(Instructions to follow)
An exact copy of the lines from the start of the material below through the line containing "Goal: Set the" is the required answer, and it includes no pictures.

======== Given data ========

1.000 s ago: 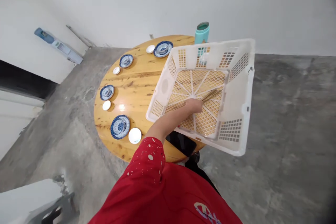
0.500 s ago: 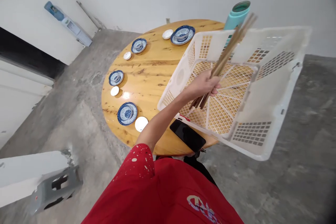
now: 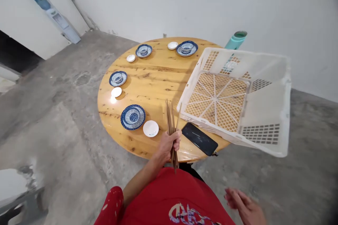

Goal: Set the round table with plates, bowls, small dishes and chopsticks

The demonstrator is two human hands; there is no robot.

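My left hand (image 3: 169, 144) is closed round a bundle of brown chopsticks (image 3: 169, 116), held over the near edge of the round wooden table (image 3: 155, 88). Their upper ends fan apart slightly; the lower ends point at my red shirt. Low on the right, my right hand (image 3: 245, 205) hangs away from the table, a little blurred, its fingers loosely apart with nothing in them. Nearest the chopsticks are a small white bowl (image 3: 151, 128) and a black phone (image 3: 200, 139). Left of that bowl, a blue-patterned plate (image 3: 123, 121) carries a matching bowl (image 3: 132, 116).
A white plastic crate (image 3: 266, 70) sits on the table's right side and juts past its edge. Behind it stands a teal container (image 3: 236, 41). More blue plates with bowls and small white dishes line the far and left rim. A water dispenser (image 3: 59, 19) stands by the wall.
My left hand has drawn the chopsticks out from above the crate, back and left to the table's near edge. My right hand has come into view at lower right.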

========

(Reply)
1.000 s ago: 
0.500 s ago: 
now: 

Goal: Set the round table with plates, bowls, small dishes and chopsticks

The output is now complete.